И все же, дабы исключить ошибку, решилась ещё на один вопрос — трудный и для Виктора болезненный:

— Если девушка, которая встречалась с вами, вышла бы за другого, вы стали бы сводить с ним счёты?

— За что же? — скривив губы, произнёс он.

Так она и думала.

— Но рукоприкладство в любом случае карается законом. И это справедливо. Вы представляете, что творилось бы, если б каждый вершил над другим свой собственный суд?..

— Представляю, — сказал Качманов. — Только, к сожалению, не всех можно судить тем судом… каким меня будут судить.

— Правильно. Но есть ещё суд общественного мнения.

— Какое там общественное мнение! Плевать они хотели на него. Тут кулаком надо учить.

Не дай бог брякнет такое послезавтра на суде! Одно дело, когда правонарушение совершено в состоянии сильного душевного волнения и преступник раскаивается в содеянном, другое — если он не только не раскаивается, а, напротив, принципиально отстаивает произвол. Подводит, так сказать, теоретическую базу.

— Мне будет трудно защищать вас, Качманов.

Он зорко глянул на неё и опустил глаза.

— Я не мог поступить иначе. — Кажется, впервые за все время его голос звучал виновато. — Но я не хотел, чтобы он попал после в больницу. Это правда.

Вот все, товарищ адвокат. Ничего большего я не могу сделать — ни для вас, ни для вашей защиты. Дальше выкручивайтесь сами… А Римма смотрела на него и думала не о предстоящем процессе — о Наташе. Встречайся её дочь с таким парнем, она была бы спокойна за неё.

— Я хочу посоветоваться с вами, Виктор. — Он опять насторожённо замер: подвоха ожидал. — Как вы считаете, Люда согласится дать показания суду?

— Не знаю, — буркнул он и отвернулся. Ему, дескать, все равно…

— У меня ещё к вам вопрос, Виктор. Если не хотите, можете не отвечать. Как вы считаете: обманувший один раз непременно предаст и вторично?

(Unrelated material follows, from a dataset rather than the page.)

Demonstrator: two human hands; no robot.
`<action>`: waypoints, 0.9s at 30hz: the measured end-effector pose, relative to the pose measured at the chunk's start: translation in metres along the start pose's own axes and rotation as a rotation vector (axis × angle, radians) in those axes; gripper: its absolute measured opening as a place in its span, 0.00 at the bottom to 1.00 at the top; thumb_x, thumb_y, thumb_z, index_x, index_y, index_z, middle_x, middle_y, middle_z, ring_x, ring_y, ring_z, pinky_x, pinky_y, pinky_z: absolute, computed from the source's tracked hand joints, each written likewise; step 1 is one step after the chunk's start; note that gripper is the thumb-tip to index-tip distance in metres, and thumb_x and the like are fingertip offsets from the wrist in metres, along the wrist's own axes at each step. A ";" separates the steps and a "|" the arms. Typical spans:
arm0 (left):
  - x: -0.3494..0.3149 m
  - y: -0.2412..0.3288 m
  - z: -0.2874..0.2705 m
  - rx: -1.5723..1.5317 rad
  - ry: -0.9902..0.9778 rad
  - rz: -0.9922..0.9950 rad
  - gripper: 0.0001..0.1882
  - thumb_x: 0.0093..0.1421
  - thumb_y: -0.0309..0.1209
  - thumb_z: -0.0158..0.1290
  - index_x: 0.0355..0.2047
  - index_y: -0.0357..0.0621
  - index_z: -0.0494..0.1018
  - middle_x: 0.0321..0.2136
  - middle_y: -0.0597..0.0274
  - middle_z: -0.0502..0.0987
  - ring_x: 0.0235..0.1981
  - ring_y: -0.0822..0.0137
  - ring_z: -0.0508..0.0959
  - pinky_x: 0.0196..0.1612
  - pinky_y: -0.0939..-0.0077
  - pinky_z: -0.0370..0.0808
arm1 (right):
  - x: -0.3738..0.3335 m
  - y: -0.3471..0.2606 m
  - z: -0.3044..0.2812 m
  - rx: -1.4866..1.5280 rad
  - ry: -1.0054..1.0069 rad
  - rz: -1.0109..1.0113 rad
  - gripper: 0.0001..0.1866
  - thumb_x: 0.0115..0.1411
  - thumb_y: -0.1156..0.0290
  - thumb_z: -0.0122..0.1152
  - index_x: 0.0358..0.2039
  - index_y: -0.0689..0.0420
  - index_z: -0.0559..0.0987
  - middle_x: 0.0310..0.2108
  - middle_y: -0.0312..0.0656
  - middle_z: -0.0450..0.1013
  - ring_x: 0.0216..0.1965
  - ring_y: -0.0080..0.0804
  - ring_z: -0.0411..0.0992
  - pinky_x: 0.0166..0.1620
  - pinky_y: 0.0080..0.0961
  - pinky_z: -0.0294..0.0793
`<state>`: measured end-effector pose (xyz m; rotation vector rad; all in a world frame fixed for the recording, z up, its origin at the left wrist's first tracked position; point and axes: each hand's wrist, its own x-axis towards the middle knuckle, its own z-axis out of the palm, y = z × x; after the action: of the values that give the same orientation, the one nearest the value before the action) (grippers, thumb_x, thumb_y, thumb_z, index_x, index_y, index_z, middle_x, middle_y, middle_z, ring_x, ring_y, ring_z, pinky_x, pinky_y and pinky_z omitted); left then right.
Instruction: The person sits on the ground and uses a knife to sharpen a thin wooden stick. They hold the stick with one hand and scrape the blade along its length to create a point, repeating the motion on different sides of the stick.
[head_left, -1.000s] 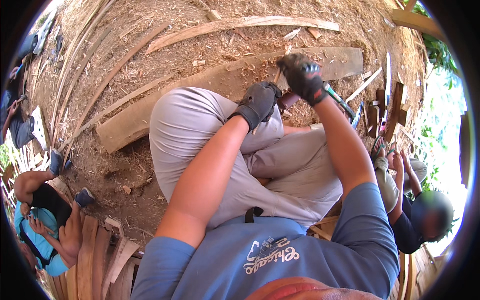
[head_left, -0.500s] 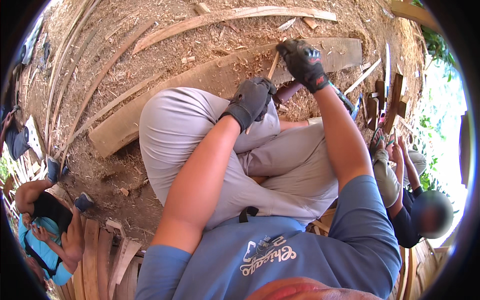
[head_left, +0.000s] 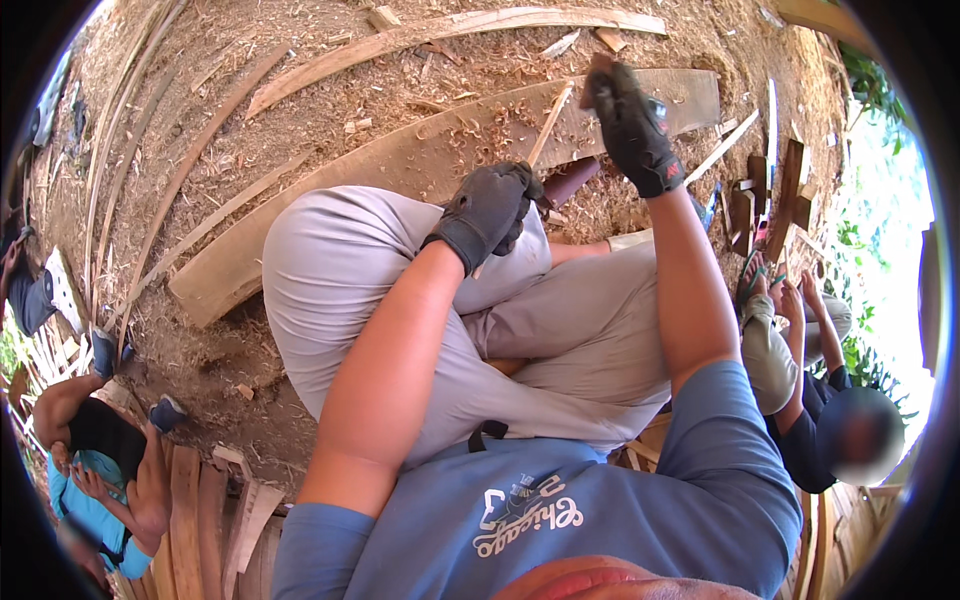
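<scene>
My left hand (head_left: 487, 212), in a dark grey work glove, is closed round a thin wooden stick (head_left: 549, 126) above my bent knee. The stick slants up and away to the right, and a short end shows below the fist. My right hand (head_left: 632, 128), in a black glove, is raised beyond the stick's far end, apart from it. Its fingers are closed on a small flat brown piece (head_left: 601, 72), blurred, its kind unclear. Between the hands, lower down, lies a curled dark red-brown sheet (head_left: 572, 183).
A wide plank (head_left: 330, 205) strewn with shavings lies before my knees. Long curved wood strips (head_left: 450, 38) lie beyond and to the left. Short wooden blocks (head_left: 745, 215) stand at right. One person (head_left: 800, 340) sits at right, another (head_left: 105, 450) at lower left.
My right hand has moved away from the stick, up and to the right, and the brown piece in its fingers now shows. My left hand keeps its grip on the stick, slightly lower.
</scene>
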<state>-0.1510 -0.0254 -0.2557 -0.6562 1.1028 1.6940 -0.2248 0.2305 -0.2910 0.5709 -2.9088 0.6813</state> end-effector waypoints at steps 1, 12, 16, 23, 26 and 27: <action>0.002 0.000 -0.003 0.002 0.002 -0.006 0.13 0.71 0.35 0.44 0.35 0.47 0.77 0.16 0.74 0.64 0.10 0.78 0.57 0.12 0.76 0.51 | 0.002 -0.003 0.006 0.107 -0.149 0.095 0.18 0.74 0.68 0.50 0.60 0.56 0.76 0.45 0.51 0.80 0.43 0.56 0.80 0.47 0.48 0.80; 0.004 -0.004 -0.004 0.066 0.017 0.019 0.11 0.71 0.35 0.46 0.36 0.48 0.77 0.16 0.75 0.64 0.11 0.79 0.57 0.13 0.77 0.52 | 0.025 -0.019 0.024 -0.045 -0.354 0.144 0.14 0.69 0.65 0.60 0.53 0.47 0.83 0.38 0.42 0.81 0.37 0.41 0.82 0.41 0.40 0.82; 0.013 -0.014 -0.010 0.269 0.096 0.128 0.12 0.72 0.35 0.45 0.36 0.47 0.77 0.16 0.76 0.63 0.12 0.79 0.57 0.13 0.77 0.53 | -0.001 -0.072 0.025 -0.244 -0.499 -0.119 0.08 0.73 0.63 0.57 0.43 0.48 0.84 0.36 0.46 0.83 0.35 0.50 0.82 0.37 0.46 0.81; 0.005 -0.007 -0.005 0.174 0.050 0.049 0.12 0.69 0.32 0.45 0.34 0.47 0.78 0.16 0.74 0.64 0.12 0.78 0.58 0.13 0.75 0.55 | 0.004 -0.046 0.019 -0.136 -0.354 -0.100 0.15 0.68 0.54 0.62 0.50 0.44 0.84 0.39 0.45 0.84 0.41 0.49 0.83 0.45 0.47 0.83; 0.059 -0.059 -0.039 0.635 0.102 0.919 0.12 0.68 0.32 0.44 0.35 0.47 0.79 0.16 0.73 0.64 0.12 0.76 0.60 0.14 0.75 0.55 | -0.013 -0.073 0.021 -0.061 -0.471 -0.051 0.17 0.65 0.62 0.65 0.54 0.44 0.83 0.46 0.43 0.83 0.43 0.47 0.83 0.46 0.42 0.82; 0.064 -0.059 -0.034 0.664 0.089 0.971 0.12 0.68 0.32 0.45 0.35 0.47 0.79 0.16 0.72 0.65 0.12 0.75 0.61 0.14 0.75 0.56 | -0.008 -0.052 0.015 -0.095 -0.502 -0.148 0.18 0.67 0.61 0.62 0.56 0.45 0.82 0.46 0.42 0.83 0.43 0.47 0.83 0.47 0.40 0.83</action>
<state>-0.1229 -0.0213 -0.3450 0.3060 2.1208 1.8608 -0.1979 0.1832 -0.2846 1.0685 -3.2745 0.4256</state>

— Почему вы меня спрашиваете об этом?

— Я же сказала, что можете…

— Да, — перебивая, отчеканил он. На все вопросы были у него ответы, потому что все эти вопросы он уже задавал себе.

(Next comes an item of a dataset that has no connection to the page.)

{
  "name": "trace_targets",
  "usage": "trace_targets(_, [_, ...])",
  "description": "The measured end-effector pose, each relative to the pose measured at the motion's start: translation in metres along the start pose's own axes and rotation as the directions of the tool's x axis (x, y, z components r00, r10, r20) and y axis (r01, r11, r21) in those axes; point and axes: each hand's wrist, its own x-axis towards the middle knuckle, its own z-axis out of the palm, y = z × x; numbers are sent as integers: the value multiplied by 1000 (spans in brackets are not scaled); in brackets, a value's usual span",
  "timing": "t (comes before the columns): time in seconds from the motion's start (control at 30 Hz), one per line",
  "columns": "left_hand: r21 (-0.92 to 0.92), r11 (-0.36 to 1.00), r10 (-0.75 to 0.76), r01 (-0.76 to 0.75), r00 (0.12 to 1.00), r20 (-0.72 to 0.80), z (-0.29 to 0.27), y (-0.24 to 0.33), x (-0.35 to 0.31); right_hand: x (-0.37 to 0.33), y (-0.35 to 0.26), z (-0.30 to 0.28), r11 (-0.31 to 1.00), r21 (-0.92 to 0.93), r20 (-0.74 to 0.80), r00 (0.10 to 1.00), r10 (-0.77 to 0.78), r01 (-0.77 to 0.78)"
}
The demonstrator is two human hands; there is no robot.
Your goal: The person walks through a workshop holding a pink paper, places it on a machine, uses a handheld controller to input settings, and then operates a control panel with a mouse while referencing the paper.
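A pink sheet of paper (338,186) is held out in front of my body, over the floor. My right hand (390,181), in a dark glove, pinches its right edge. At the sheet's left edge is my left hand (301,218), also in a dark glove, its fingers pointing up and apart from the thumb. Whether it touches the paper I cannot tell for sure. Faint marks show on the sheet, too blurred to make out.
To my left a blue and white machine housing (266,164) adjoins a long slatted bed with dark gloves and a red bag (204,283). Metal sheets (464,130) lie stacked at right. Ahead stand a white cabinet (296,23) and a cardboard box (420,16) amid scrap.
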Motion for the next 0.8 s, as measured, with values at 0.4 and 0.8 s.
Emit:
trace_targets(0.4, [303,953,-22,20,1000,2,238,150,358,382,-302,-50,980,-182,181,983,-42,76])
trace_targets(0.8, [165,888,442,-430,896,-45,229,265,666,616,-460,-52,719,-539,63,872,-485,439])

— Предаст вторично? — уточнила она.

— Да!

Нет, все равно ему не было. Как и ей не было все равно, любил ли её Павел…

— Я бы очень хотела, чтоб вы ошиблись, — задумчиво проговорила она.

Стиснув зубы, глядел он в окно. А она смотрела на него и ни на мгновение не сомневалась, что жизнь его в конце концов сложится счастливо. Как и у её Наташи… Как и у многих других людей. Чем‑то таким наделила их природа, чего у неё, у Риммы, нет и никогда не будет.

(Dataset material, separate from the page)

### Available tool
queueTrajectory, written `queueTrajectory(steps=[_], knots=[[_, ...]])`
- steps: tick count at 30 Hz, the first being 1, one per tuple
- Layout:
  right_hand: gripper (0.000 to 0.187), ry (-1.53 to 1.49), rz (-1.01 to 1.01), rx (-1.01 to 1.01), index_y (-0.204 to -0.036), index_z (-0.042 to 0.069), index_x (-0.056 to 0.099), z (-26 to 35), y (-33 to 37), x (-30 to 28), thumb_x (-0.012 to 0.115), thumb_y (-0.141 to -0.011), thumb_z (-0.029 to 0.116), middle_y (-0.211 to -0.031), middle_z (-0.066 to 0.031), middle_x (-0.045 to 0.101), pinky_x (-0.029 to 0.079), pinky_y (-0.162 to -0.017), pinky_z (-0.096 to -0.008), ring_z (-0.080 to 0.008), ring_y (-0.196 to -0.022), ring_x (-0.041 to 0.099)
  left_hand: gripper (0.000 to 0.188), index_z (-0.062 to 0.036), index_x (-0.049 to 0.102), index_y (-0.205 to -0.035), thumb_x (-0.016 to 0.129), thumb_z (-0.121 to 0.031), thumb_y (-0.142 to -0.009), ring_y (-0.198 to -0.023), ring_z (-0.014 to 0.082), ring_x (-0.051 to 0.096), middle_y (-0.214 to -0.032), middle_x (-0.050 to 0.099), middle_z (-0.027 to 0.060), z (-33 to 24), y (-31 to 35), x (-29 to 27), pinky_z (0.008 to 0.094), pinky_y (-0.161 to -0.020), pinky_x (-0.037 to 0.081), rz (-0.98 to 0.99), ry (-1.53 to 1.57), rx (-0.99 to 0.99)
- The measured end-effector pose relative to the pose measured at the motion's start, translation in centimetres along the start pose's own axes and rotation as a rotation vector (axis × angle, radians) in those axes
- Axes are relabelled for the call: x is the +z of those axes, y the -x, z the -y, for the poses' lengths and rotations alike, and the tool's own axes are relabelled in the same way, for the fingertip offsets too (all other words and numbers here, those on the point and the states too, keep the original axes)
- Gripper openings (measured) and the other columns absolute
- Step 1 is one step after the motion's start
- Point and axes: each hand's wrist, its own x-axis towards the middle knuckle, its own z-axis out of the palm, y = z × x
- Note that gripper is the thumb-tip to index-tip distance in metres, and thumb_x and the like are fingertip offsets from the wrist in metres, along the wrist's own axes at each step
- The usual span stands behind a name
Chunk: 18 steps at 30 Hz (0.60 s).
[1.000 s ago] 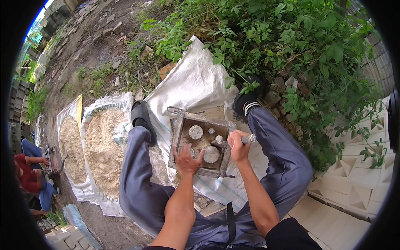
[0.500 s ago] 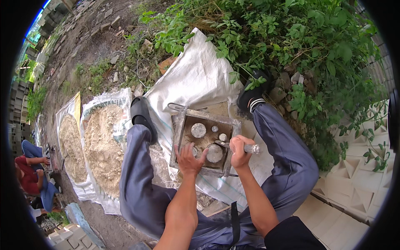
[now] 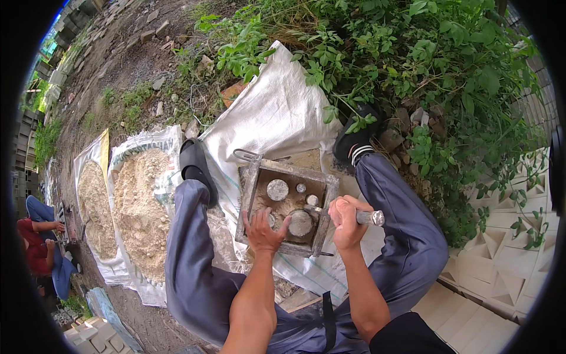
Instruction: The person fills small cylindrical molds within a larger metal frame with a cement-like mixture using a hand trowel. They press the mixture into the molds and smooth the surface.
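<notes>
Between my legs lies a square frame mold [image 3: 332, 192], grey and crusted, with sandy material and several round grey discs of different sizes inside. My left hand [image 3: 265, 232] rests on its near left part, fingers spread and holding nothing, partly covering a small disc [image 3: 270, 220]. The largest disc [image 3: 300, 223] sits just right of my left thumb. In my right hand [image 3: 349, 222], closed at the mold's right side, is a hand tool [image 3: 371, 218] with a thick round handle. Its narrow metal end reaches left over the mold's rim; my fist hides the middle.
A white woven sack [image 3: 277, 124] spreads beneath the mold. Sandy powder [image 3: 141, 206] lies heaped on opened sacks at left. Green plants [image 3: 407, 65] grow at the far right, and patterned pale blocks [image 3: 501, 253] stand at right. Another person [image 3: 44, 245] sits at the far left.
My right hand has moved a little to the right and drawn the tool back from over the discs. My left hand stays at the near left part of the mold.
</notes>
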Motion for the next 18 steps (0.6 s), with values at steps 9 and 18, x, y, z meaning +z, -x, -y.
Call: queueTrajectory(steps=[9,18], knots=[[0.021,0.277,0.154,-0.081,-0.059,-0.003,0.051,-1.0,1.2,-0.1,0.053,-0.078,0.004,-0.049,-0.0083,0.041,0.032,-0.043,-0.0342,-0.0196,-0.04,0.043,0.059,-0.0019,0.062,-0.104,0.07,-0.053,-0.076,-0.099,0.0241,0.061,-0.101,0.065,0.01,-0.2,-0.2,0.0,0.0502,-0.117,0.017,0.023,0.018,-0.013],[0.02,0.099,0.166,-0.377,-0.057,-0.003,0.047,0.0,0.9,-0.2,0.052,-0.076,0.003,-0.052,-0.0114,0.046,0.036,-0.045,-0.0338,-0.0241,-0.043,0.044,0.057,-0.0025,0.063,-0.103,0.07,-0.052,-0.077,-0.1,0.0244,0.061,-0.1,0.065,0.0104,-0.2,-0.1,0.0,0.05,-0.117,0.017,-0.006,0.033,0.004]])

— Вы ничего не хотите передать Малютиной?

— Нет, — не изменив позы, твёрдо ответил он. И этого вопроса он ждал.

Она вдавила кнопку, вызывая дежурного.

У ворот уже стоял «Запорожец». Наташа проворно вышла, откинула спинку, чтобы мать могла пробраться на заднее сиденье.

— Мне позвонить нужно, — объяснила она. В небрежный золотой хвост были схвачены её прямые волосы.

С придирчивым вниманием всматривалась в неё Римма, отыскивая тот таинственный знак, которым отмечает природа людей счастливых. Не красивая же оболочка это.

Наташа посерьёзнела.

— Что? — спросила она. И прибавила тихо, так, чтобы не слышал сидящий в машине мужчина, пусть даже мужчина этот — отец: — Мне не идёт это платье?

Римма окинула платье взглядом.

— Тебе все идёт, — сказала она. — Я думаю, мне лучше сесть впереди. Я выйду на Московской.

— Почему на Московской? Ты поедешь с нами, к — Вот как? — произнесла Римма.

— Мы едем в «Светополь» обедать. А потом подбросим тебя куда надо.

— Угу, — подтвердил Павел. И прибавил: — Ты оказалась права: моё приглашение отвергнуто. Она не едет со мной.

Римма медленно перевела взгляд с Павла, на которого смотрела, пока он говорил (ей показалось, он говорил слишком мало), на Наташу.

— У меня дела, мама, — капризно произнесла та. А глаза спрашивали: «Неужели не понимаешь?»

Римма понимала. И не о том думала она сейчас.